Page MenuHomePhabricator

Consoldiate internal denormal flushing controls
ClosedPublic

Authored by arsenm on Nov 5 2019, 9:06 PM.

Details

Summary

Currently there are 4 different mechanisms for controlling denormal
flushing behavior, and about as many equivalent frontend controls.

- AMDGPU uses the fp32-denormals and fp64-f16-denormals subtarget features
- NVPTX uses the nvptx-f32ftz attribute
- ARM directly uses the denormal-fp-math attribute
- Other targets indirectly use denormal-fp-math in one DAGCombine
- cl-denorms-are-zero has a corresponding denorms-are-zero attribute

AMDGPU wants a distinct control for f32 flushing from f16/f64, and as
far as I can tell the same is true for NVPTX (based on the attribute
name).

Work on consolidating these into the denormal-fp-math attribute, and a
new type specific denormal-fp-math-f32 variant. Only ARM seems to
support the two different flush modes, so this is overkill for the
other use cases. Ideally we would error on the unsupported
positive-zero mode on other targets from somewhere.

Move the logic for selecting the flush mode into the compiler driver,
instead of handling it in cc1. denormal-fp-math/denormal-fp-math-f32
are now both cc1 flags, but denormal-fp-math-f32 is not yet exposed as
a user flag.

-cl-denorms-are-zero, -fcuda-flush-denormals-to-zero and
-fno-cuda-flush-denormals-to-zero will be mapped to
-fp-denormal-math-f32=ieee or preserve-sign rather than the old
-attributes.

Stop emitting the denorms-are-zero attribute for the OpenCL flag. It
has no in-tree users. The meaning would also be target dependent, such
as the AMDGPU choice to treat this as only meaning allow flushing of
f32 and not f16 or f64. The naming is also potentially confusing,
since DAZ in other contexts refers to instructions implicitly treating
input denormals as zero, not necessarily flushing output denormals to
zero.

This also does not attempt to change the behavior for the current
attribute. The LangRef now states that the default is ieee behavior,
but this is inaccurate for the current implementation. The clang
handling is slightly hacky to avoid touching the existing
denormal-fp-math uses. Fixing this will be left for a future patch.

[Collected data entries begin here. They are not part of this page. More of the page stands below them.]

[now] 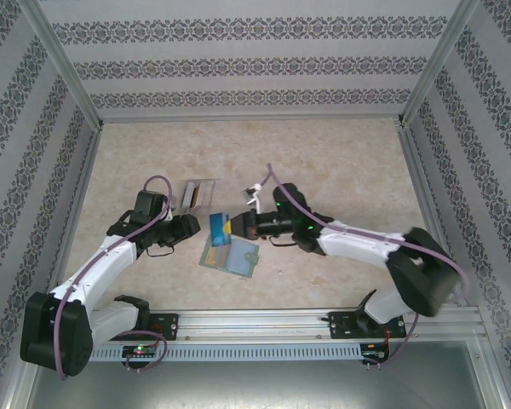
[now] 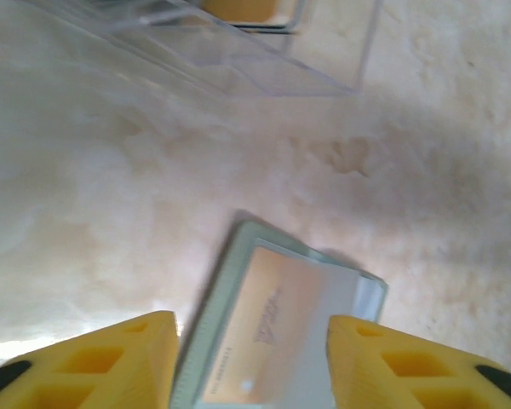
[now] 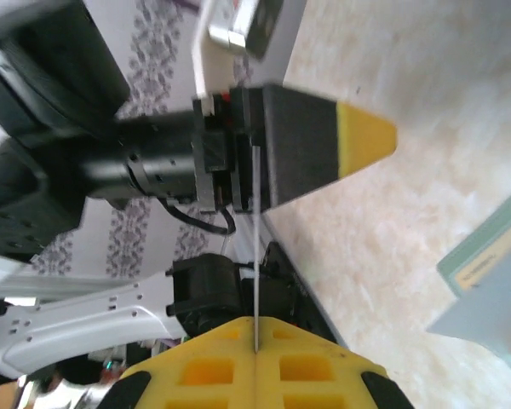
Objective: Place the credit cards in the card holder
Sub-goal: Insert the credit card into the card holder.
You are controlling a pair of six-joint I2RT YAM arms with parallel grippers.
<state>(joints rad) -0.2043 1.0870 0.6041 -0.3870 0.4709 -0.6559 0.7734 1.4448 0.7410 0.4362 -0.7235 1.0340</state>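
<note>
Left gripper (image 2: 251, 324): jaws stand partly apart with nothing gripped. The orange credit card (image 2: 277, 328) lies between its fingers, on the open sage-green card holder (image 2: 206, 315). A clear slotted stand (image 2: 264, 51) sits ahead of it.

Right gripper (image 1: 238, 227): jaws are clamped on the blue credit card (image 1: 220, 228), which is held at the holder's far side.
</note>
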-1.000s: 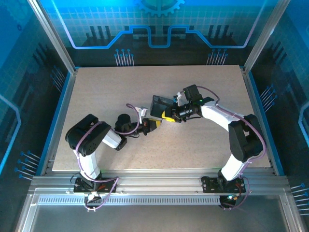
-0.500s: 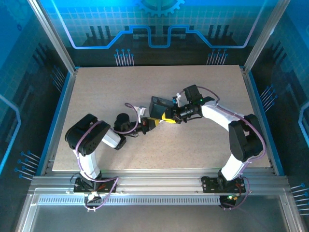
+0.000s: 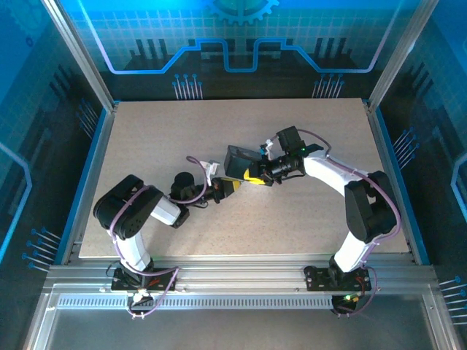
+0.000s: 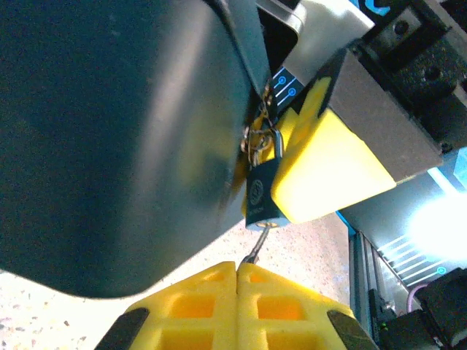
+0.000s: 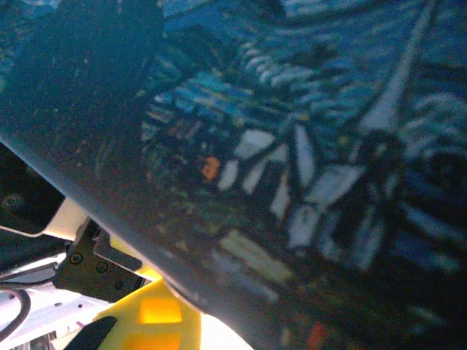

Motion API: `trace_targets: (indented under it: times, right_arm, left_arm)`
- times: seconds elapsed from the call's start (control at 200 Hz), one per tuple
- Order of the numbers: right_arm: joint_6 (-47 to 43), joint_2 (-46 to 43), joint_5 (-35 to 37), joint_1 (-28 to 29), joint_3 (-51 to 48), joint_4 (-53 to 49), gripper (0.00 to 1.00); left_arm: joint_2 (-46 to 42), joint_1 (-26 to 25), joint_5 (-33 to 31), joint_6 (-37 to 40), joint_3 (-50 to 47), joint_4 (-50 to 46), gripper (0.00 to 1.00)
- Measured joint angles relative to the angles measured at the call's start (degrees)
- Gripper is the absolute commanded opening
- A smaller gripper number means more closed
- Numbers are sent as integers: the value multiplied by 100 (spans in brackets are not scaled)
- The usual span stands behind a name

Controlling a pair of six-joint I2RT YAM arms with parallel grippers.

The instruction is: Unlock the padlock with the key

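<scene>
**Key meets padlock at the middle of the tabletop**

Seen from above, two robot arms reach toward each other over the middle of a speckled beige tabletop. Between them is a dark-blue tin, tilted up on edge.

The left end effector points at the tin from the near left. In the left wrist view its two yellow fingers are pressed together, with a thin seam between them. A slim dark-grey key pokes out from their tips, so this end effector grips the key. The key slants up and to the right, and its far end touches the underside of the padlock.

The padlock is small, with a dark bluish body and a thin silvery shackle. It hangs at the edge of the tin, with the tin's plain dark side on its left. A yellow finger of the right arm lies against its right side.

The right end effector sits at the tin's near right edge. Its wrist view shows the tin's swirling painted face very close and one yellow finger below it. I cannot tell whether these fingers are wide or closed.
</scene>
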Motion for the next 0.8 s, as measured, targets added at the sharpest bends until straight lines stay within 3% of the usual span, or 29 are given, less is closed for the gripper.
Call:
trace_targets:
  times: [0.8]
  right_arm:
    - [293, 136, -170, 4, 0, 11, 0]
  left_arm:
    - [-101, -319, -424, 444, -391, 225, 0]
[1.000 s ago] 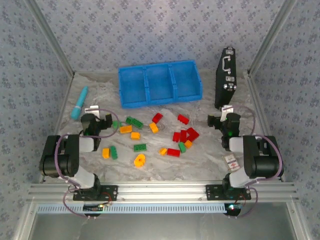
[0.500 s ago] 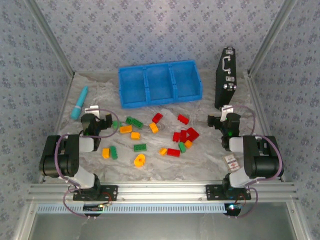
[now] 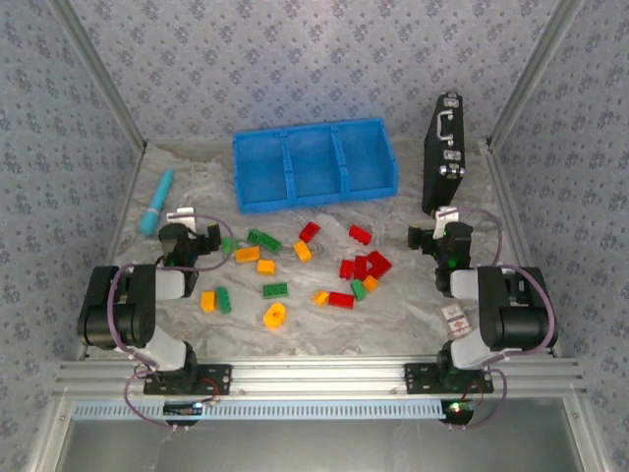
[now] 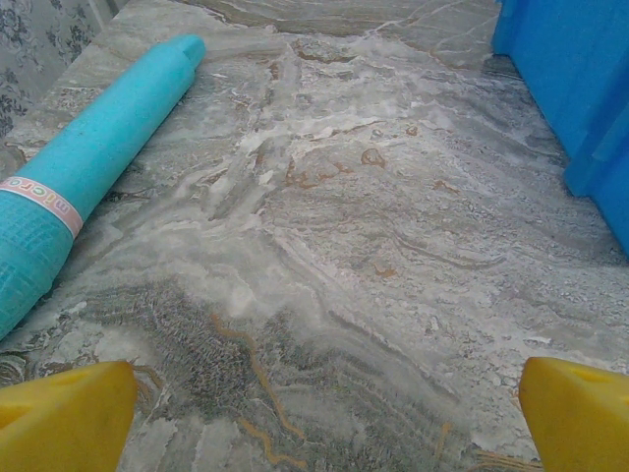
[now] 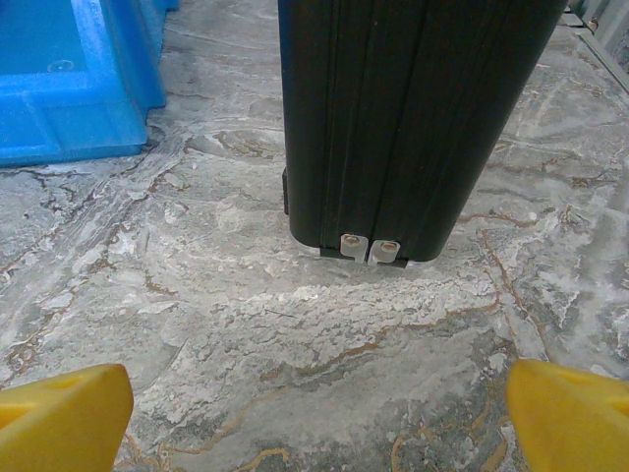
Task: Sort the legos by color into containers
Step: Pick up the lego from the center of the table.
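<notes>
While your legos [image 3: 359, 265] lie scattered mid-frame below the tray [image 3: 324, 195], your left hand [image 4: 322, 418] and right hand [image 5: 314, 413] gape wide, grasping nothing.

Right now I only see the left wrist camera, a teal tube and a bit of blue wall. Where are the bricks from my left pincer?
Observer: The bricks lie scattered on the table to the right of your left pincer, on the near side of the blue tray; closest is a green one.
Operator: Anything sorted yet?
Observer: No, from above all three tray compartments hold no bricks.
Operator: And the other arm?
Observer: The right pincer is open, facing a black case standing upright.
</notes>
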You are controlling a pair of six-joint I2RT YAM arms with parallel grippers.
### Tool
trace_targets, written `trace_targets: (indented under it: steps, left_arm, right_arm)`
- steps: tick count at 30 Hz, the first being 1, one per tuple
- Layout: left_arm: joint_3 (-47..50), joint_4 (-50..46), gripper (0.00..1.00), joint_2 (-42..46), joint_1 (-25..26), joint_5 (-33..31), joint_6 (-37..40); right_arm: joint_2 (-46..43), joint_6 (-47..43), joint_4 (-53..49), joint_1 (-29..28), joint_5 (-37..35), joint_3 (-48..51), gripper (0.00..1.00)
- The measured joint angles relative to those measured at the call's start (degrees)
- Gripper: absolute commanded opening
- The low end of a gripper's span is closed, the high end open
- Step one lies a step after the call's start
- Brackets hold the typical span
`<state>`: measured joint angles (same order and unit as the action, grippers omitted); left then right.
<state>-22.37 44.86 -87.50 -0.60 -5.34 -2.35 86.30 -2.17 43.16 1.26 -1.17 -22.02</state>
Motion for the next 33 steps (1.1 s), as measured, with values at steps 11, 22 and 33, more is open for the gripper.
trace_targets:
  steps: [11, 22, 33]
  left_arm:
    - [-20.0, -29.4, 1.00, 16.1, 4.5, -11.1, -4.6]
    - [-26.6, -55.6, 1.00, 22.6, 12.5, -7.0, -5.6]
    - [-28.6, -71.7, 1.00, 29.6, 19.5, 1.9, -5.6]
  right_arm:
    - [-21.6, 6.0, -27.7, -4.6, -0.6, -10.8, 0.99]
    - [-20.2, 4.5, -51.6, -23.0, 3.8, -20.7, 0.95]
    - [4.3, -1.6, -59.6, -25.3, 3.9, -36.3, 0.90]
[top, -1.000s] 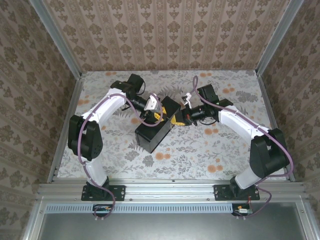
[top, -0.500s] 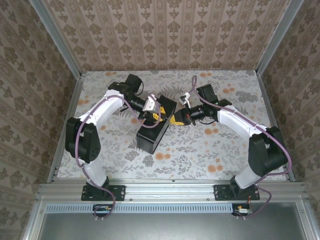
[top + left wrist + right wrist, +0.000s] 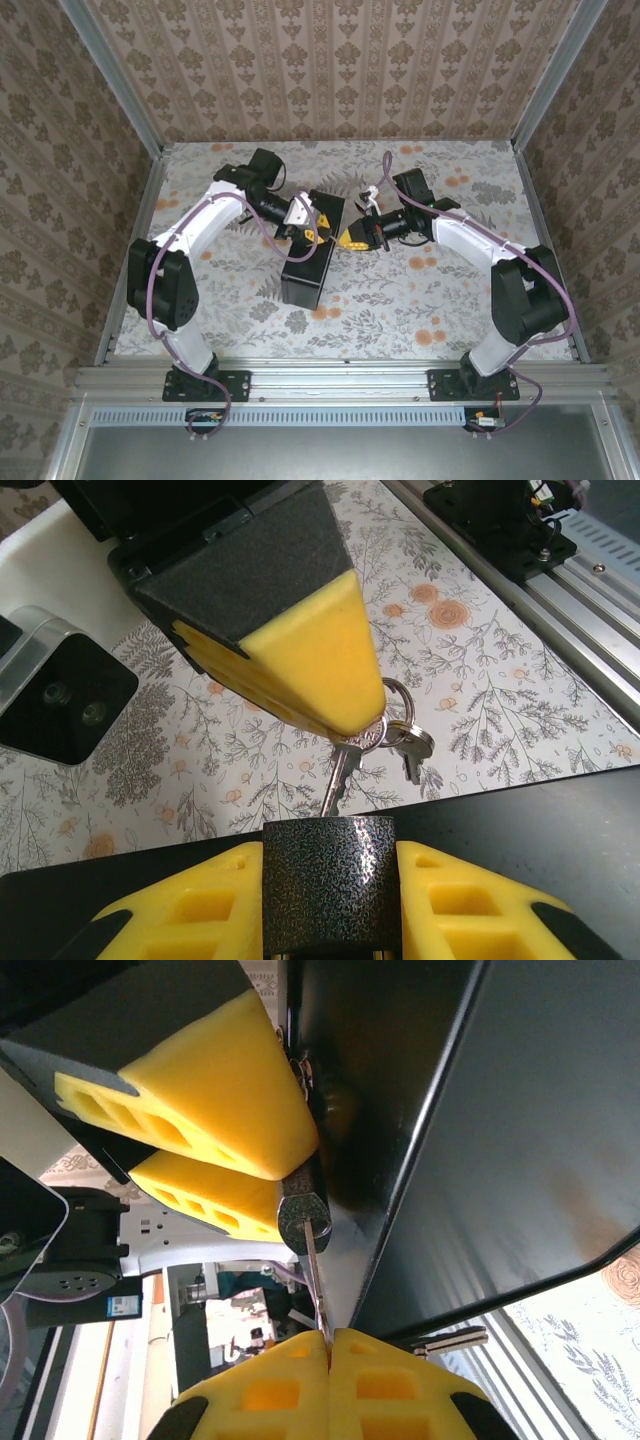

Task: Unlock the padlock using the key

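The left gripper point(image 3: 328, 912) clamped the padlock point(image 3: 328, 865) by the box point(image 3: 300, 280). The right gripper point(image 3: 330, 1365) pinched the key point(image 3: 313, 1278), tip at the padlock's end. The blade probably needed straight alignment, full insertion, then a gentle turn.

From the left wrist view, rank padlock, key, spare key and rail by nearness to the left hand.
1. padlock: gripped in the left hand.
2. key: just beyond, tip at the padlock.
3. spare key: farther, right of the key.
4. rail: farthest, upper right.

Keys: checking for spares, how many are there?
2: one key held by the right claw, tip at the padlock; a spare key dangling beside it. More may be hidden.
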`<state>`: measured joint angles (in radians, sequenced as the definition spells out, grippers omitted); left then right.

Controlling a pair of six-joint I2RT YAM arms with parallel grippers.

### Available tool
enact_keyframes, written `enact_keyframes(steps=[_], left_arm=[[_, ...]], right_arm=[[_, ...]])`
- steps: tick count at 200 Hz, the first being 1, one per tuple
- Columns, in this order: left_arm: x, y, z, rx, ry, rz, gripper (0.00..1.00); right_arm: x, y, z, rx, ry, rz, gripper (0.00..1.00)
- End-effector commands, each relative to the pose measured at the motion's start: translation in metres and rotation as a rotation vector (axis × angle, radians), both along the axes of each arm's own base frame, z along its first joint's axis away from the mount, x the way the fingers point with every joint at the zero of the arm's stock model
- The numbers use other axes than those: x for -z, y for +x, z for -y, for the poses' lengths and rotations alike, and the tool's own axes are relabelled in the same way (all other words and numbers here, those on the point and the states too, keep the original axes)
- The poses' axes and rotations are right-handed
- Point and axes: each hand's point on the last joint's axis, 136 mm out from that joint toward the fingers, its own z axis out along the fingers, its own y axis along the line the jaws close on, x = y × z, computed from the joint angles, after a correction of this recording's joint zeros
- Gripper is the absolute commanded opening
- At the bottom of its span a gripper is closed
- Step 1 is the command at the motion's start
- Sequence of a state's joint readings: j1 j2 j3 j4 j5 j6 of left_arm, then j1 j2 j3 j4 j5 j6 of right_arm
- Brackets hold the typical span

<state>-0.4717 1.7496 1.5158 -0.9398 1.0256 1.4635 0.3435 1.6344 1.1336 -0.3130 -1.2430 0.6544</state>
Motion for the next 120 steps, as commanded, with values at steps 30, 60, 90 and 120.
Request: enact_keyframes(steps=[30,60,90,120], left_arm=[[-0.028,-0.026,0.012,0.097,-0.112,0.035,0.14],[-0.026,-0.027,0.012,0.103,-0.104,0.031,0.14],[-0.025,-0.026,0.014,0.099,-0.103,0.039,0.14],[-0.023,-0.023,0.016,0.092,-0.100,0.037,0.13]], right_arm=[[-0.005,0.008,0.000,-0.045,0.056,0.033,0.00],[-0.003,0.013,0.001,-0.051,0.070,0.025,0.00],[-0.005,0.015,-0.001,-0.060,0.075,0.021,0.00],[-0.004,0.019,-0.005,-0.060,0.069,0.015,0.00]])
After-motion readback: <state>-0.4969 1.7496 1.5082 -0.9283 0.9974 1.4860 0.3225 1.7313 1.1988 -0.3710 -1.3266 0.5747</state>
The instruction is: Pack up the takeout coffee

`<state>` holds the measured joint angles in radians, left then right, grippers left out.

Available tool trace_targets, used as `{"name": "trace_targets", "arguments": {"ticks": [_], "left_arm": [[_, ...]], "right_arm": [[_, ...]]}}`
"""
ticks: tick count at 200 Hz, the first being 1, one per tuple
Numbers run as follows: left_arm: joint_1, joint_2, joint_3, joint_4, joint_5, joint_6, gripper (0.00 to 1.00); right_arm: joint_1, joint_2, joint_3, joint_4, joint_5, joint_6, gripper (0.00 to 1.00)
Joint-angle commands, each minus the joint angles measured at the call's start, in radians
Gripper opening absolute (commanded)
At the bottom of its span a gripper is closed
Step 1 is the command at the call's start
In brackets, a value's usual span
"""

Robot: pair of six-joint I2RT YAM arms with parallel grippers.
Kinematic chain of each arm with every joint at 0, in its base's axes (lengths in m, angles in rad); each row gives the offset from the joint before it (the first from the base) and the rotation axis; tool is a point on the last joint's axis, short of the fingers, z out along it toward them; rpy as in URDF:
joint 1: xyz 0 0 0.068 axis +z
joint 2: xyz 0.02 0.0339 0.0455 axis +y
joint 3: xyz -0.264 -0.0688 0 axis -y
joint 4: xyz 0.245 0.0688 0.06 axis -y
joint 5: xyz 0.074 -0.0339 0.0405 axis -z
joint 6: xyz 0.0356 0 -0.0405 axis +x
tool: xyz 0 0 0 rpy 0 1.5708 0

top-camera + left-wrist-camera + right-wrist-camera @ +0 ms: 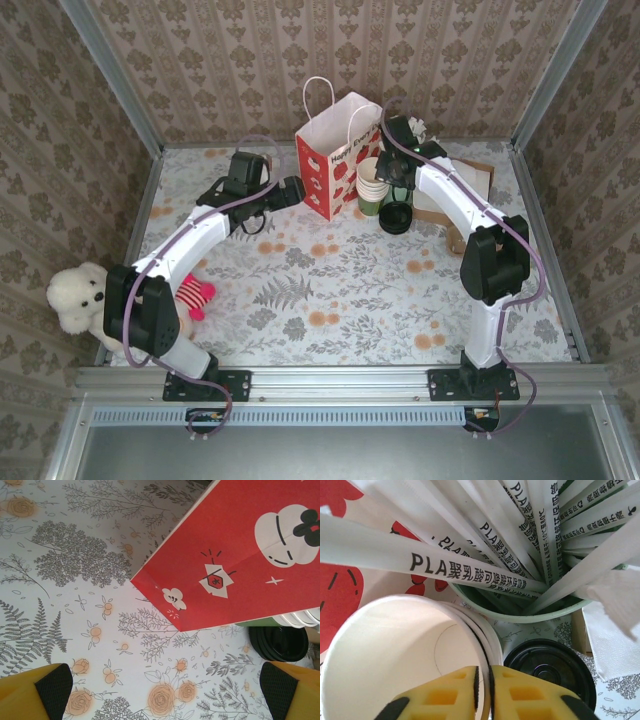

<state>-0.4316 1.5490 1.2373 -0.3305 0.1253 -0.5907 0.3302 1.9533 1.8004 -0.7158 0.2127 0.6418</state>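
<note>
The takeout coffee [395,217] shows its black lid [550,667] on the table, just right of the stack of cream paper cups [372,185]. My right gripper [483,672] is shut on the rim of the top cream cup [395,655], one finger inside and one outside. In the top view the right gripper [392,178] hangs over the cups. A mint-green cup of white stirrers [520,555] stands behind them. My left gripper [167,687] is open over the bare tablecloth, by the lower left corner of the red and white paper bag [240,555], with the black lid [278,642] beyond it.
The paper bag [330,165] stands upright at the back centre with its handles up. A brown box with white napkins [465,185] is at the back right. A white teddy bear [80,297] and a pink toy [195,293] lie at the left edge.
</note>
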Motion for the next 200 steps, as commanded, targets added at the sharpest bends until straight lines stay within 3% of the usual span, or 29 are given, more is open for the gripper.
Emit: {"name": "trace_targets", "arguments": {"ticks": [1, 44, 116, 156, 200], "left_arm": [[0.005, -0.017, 0.002, -0.003, 0.033, 0.024, 1.0], [0.01, -0.008, 0.008, -0.01, 0.077, 0.026, 1.0], [0.022, 0.009, 0.03, 0.0, 0.114, 0.025, 1.0], [0.036, 0.0, 0.039, -0.003, 0.127, 0.022, 1.0], [0.035, -0.02, -0.014, 0.066, 0.12, -0.065, 1.0]], "right_arm": [[0.006, -0.008, 0.035, -0.032, 0.035, -0.033, 0.11], [0.006, -0.028, 0.046, -0.033, 0.024, -0.051, 0.0], [0.007, -0.082, 0.038, 0.021, 0.022, -0.073, 0.0], [0.007, -0.191, -0.002, 0.048, 0.047, -0.098, 0.0], [0.032, -0.369, -0.129, 0.122, 0.062, -0.163, 0.0]]}}
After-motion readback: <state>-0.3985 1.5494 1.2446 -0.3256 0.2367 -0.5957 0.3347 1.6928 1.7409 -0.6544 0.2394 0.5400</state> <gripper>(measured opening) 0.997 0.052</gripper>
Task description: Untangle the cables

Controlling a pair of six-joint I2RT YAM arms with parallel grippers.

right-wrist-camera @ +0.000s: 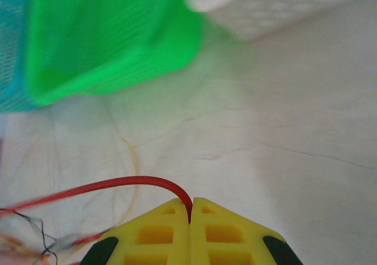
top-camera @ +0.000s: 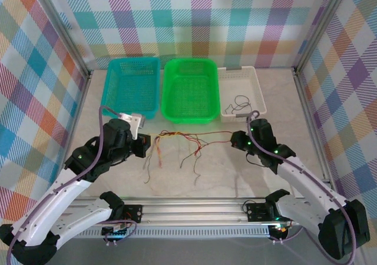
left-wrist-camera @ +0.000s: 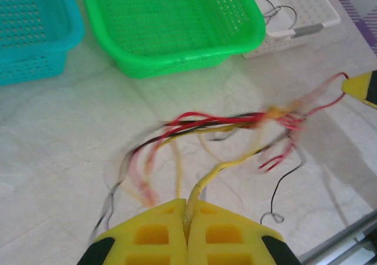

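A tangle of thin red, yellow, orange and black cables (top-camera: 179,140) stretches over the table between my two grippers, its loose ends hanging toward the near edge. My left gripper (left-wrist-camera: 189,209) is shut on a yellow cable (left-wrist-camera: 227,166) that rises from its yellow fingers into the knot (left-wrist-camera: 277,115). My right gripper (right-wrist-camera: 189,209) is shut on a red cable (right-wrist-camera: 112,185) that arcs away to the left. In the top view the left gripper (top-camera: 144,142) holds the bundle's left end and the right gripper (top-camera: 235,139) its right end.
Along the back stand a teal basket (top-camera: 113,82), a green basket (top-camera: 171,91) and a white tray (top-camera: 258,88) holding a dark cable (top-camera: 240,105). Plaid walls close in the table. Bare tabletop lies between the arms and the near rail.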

AMDGPU is still using the subtarget feature to control the denormal
mode, but the new attribute are now emitted. A future change will
switch this and remove the subtarget features.

Diff Detail

Event Timeline

arsenm created this revision.Nov 5 2019, 9:06 PM
Herald added a project: Restricted Project. · View Herald TranscriptNov 5 2019, 9:06 PM
arsenm marked an inline comment as done.Nov 6 2019, 10:28 AM
arsenm added inline comments.
llvm/docs/LangRef.rst
1828–1831

On second thought I think this may be too permissive. I think based on the use in DAGCombiner, that flushing of outputs is compulsory.

arsenm marked an inline comment as done.Nov 6 2019, 3:00 PM
arsenm added inline comments.
llvm/docs/LangRef.rst
1828–1831

It turns out the fast sqrt usage really cares about input denormals being implicitly treated as 0, not the output flushing (i.e. this only needs DAZ, not FTZ). I think being permissive on the output is OK, but if implicit input flushing is required then it's compulsory and a target is responsible for inserting a flush of some kind if the use instruction isn't known to follow this mode.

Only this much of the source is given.